One caveat to use phospho-proteomics data is that there are currently very few studies on separately manipulating specific phosphorylation sites on target proteins or of identifying and separating functional from non-functional phosphorylation [99]. These studies will be vital, especially for proteins with multiple insulin-regulated phosphorylation sites. A nice example of studying isolated processes is a recent series of experiments in which recombinant full length TBC1D4 was incubated with isolated and purified specific kinases [100]. This study showed the preference of specific phosphorylation sites for the upstream kinases Akt and AMPK, but also that a major effect of TBC1D4 phosphorylation induced by these kinases was a reduction in TBC1D4 binding to IRAP. This study supports the model whereby insulin signalling disrupts TBC1D4 binding to GSVs (via IRAP). Overall, phospho-proteomics datasets are a valuable resource to find new regulatory mechanisms underpinning insulin-stimulated GLUT4 traffic, but it will require substantial effort to assess the role of high priority phosphorylation sites in insulin signalling to GLUT4. Related to this, we should not lose sight of the usefulness of small molecule inhibitors as an important part of the data presented in this review came from their use. Although it is important to be mindful of off-target effects [31], small molecules generally act rapidly and can be used on timescales similar to that at which insulin acts to provide clear data on the involvement of PI3K or Akt, for example, in the insulin response.

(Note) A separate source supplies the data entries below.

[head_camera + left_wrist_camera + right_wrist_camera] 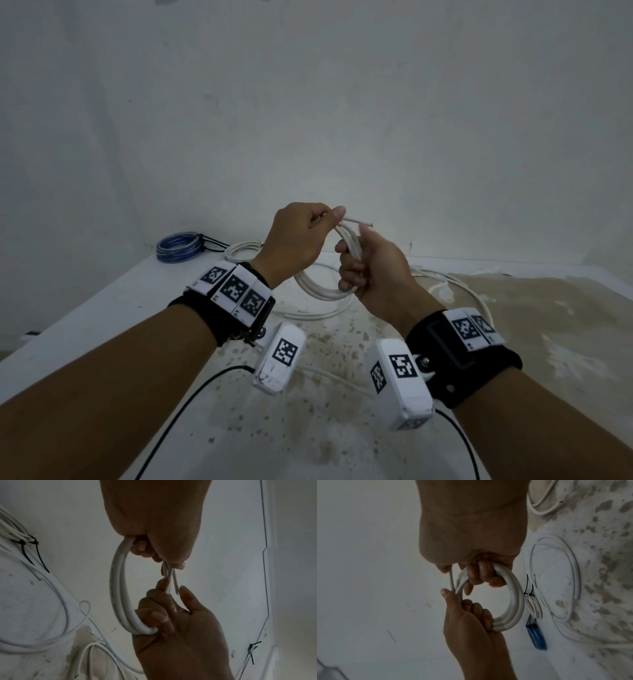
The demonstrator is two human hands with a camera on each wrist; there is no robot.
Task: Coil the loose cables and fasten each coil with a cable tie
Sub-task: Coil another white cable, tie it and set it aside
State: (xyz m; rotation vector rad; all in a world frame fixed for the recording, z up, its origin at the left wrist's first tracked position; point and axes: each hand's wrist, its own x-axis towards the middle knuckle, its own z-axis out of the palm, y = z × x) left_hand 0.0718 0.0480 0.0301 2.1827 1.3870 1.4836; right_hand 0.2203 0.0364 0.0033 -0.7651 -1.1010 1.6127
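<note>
Holding a white cable coil (329,287) above the table (113,308), your left hand (294,240) curls its fingers round the top while your right hand (373,270) grips the near side; behind the coil a tied blue coil (178,247) and a tied white coil (241,249) lie by the wall

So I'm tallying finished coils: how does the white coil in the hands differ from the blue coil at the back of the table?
The white coil is held in the air, gripped by the left hand and the right hand; the blue coil lies flat on the table. The blue coil carries black ties; the white coil shows none, and its cut end sticks out free. Both are wound in several loops.
</note>
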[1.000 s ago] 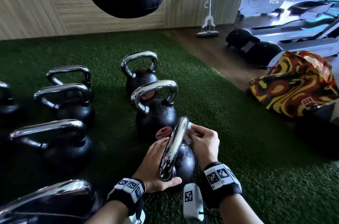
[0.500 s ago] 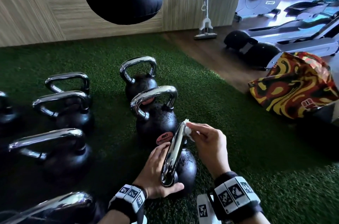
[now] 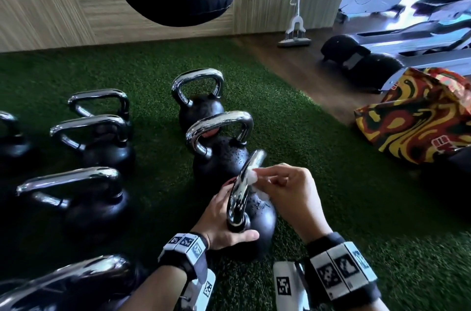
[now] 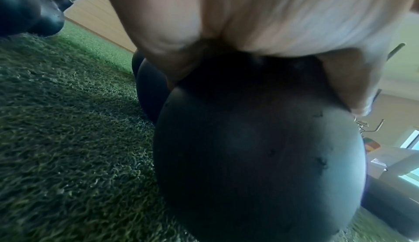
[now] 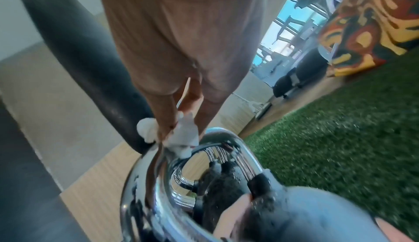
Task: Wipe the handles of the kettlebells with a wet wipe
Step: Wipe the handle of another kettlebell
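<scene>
1. Head view, going left to right: from nine o'clock down to seven o'clock, several black kettlebells with chrome handles stand on the green turf point(image 3: 318, 157), among them one large bell point(image 3: 96, 208). No wipe or hand touches them, and whether they have been cleaned cannot be told.
2. At six o'clock sits the nearest kettlebell point(image 3: 257, 219), its chrome handle point(image 3: 242, 188) seen nearly edge-on.
3. The left hand point(image 3: 219, 221) steadies this bell, palm on the black body beside the handle's base, thumb lying across the front. The left wrist view shows the fingers spread and pressed on the ball, not curled round anything.
4. The right hand point(image 3: 288, 193) pinches a small bunched wet wipe point(image 3: 251, 174) between thumb and fingertips, pressing it against the handle's upper curve.
5. Two more bells stand behind, toward twelve o'clock, the nearer one point(image 3: 219, 157) dotted with droplets.
6. At three o'clock lies a patterned bag point(image 3: 413, 117).
7. Judged progress: wiping is mid-handle on one bell; the rest may remain.
</scene>
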Demonstrator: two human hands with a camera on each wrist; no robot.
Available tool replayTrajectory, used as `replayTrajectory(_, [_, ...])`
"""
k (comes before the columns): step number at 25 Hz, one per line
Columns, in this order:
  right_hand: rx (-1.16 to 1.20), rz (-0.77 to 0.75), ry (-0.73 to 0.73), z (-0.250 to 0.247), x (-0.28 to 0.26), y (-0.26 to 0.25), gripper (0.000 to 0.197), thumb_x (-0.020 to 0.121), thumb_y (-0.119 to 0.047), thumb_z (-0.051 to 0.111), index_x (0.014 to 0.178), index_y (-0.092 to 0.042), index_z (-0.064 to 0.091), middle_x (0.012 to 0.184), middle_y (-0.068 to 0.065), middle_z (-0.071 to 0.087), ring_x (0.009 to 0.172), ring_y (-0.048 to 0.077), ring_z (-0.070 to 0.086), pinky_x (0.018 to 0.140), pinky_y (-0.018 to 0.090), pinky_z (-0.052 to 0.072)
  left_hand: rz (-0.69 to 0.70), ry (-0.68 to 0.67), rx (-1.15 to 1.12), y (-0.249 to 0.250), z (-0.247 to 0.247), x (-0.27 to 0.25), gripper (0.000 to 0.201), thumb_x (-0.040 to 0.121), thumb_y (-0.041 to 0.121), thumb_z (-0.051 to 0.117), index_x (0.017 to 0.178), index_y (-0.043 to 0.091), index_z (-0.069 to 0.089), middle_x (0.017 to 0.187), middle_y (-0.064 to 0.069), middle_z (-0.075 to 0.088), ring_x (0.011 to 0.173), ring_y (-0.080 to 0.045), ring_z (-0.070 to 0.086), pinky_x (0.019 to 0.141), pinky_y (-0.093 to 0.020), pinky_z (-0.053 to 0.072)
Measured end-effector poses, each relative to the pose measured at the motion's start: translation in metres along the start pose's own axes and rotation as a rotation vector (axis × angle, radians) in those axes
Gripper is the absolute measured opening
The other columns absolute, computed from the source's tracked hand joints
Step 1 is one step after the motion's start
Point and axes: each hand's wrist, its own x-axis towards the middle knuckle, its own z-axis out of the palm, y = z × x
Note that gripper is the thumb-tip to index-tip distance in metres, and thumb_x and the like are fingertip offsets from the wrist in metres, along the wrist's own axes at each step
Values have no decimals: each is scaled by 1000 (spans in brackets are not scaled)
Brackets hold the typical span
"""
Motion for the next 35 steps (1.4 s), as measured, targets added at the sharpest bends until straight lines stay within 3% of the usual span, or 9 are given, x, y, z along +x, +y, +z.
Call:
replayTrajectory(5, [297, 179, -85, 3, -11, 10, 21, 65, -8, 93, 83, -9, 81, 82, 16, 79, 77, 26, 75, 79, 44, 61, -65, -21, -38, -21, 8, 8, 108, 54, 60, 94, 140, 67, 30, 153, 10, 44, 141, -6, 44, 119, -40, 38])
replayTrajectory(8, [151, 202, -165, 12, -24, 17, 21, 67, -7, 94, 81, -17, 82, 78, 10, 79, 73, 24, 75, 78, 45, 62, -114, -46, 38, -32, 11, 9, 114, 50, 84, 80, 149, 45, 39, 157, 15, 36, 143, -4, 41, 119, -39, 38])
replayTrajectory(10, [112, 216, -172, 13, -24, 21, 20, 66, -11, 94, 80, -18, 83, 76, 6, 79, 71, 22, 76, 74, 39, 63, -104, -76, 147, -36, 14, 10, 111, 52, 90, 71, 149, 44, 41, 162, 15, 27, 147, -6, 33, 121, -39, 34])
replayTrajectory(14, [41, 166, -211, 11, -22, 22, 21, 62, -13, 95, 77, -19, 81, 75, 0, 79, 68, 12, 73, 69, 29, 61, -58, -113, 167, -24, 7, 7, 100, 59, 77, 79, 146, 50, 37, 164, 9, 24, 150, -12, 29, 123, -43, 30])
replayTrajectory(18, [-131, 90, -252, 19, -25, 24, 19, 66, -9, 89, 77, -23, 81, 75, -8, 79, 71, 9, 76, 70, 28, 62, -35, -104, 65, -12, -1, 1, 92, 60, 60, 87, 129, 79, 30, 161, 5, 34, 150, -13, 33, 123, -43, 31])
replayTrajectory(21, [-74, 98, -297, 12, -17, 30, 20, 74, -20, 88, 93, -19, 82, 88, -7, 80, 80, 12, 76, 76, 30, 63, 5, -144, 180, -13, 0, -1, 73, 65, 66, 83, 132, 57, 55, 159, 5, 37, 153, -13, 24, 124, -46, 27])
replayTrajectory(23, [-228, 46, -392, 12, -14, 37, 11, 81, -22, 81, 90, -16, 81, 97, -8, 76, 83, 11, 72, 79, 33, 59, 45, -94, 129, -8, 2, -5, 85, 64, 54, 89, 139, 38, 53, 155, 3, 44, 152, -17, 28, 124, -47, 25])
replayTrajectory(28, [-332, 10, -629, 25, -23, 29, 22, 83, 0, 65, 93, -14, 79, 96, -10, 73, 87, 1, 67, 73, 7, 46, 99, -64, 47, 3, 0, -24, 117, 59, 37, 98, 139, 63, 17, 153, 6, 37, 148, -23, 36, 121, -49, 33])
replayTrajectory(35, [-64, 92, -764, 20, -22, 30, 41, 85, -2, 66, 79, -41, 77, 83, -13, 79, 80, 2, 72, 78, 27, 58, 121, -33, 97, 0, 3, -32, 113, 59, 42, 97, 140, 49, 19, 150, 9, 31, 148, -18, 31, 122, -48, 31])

We suggest that considering retention-catalysts may help begin to unpick how insulin signalling regulates steps of GLUT4 traffic. Here, we propose that saturation of the GSV compartment occurs because of a limit in retention-catalyst availability. Exploration of the consequences of saturation of membrane traffic compartments and steps could be more extensively studied in future and could apply to several (or even all) steps in complex pathways. Their consideration may simplify the considerations of membrane compartment partitioning (and the associated rate constants for traffic through these compartments), as compartment size may be restricted by separate facilitators at each step. For example, clathrin lattices [98] and clathrin vesicle coating could conceivably be limited at the PM and lead to partitioning between a clathrin and non-clathrin routes for endocytosis [101]. This concept also has implications in experimental situations systems in which a recombinant mediator is introduced. The endogenous saturation point for a compartment may be exceeded and there may be overflow into compartments that would not normally be used in an unperturbed system. For example, in studies in which GLUT4 has been overexpressed [102], it exceeds the capacity of the insulin-regulated storage system and more GLUT4 is diverted to a recycling system that is not insulin regulated. The GLUT4 is diverted to the PM and raises basal levels of unregulated traffic.

From kinetic data available to-date, it is clear that GSV docking and fusion are major sites of insulin regulation in adipocytes. Furthermore, evidence from human adipose tissue suggests that the tethering/docking and fusion steps are impaired in insulin resistant adipocytes [103]. It is important to note that these kinetic considerations also apply for insulin action in muscle cells (the major site of insulin-stimulated glucose uptake). GLUT4 vesicles were found to be tethered (or docked) at the sarcolemma and transverse tubule membranes in the absence of insulin, and fused with the limiting membrane from these sites in response to insulin [46,104,105]. These data together suggest that it is critical to focus attention on molecules and docking/fusion processes at the PM in both fat and muscle. This will help to map out how insulin signalling impinges upon delivery of GLUT4 to its functionally and physiologically important location and delivers enhanced glucose transport into insulin target cells.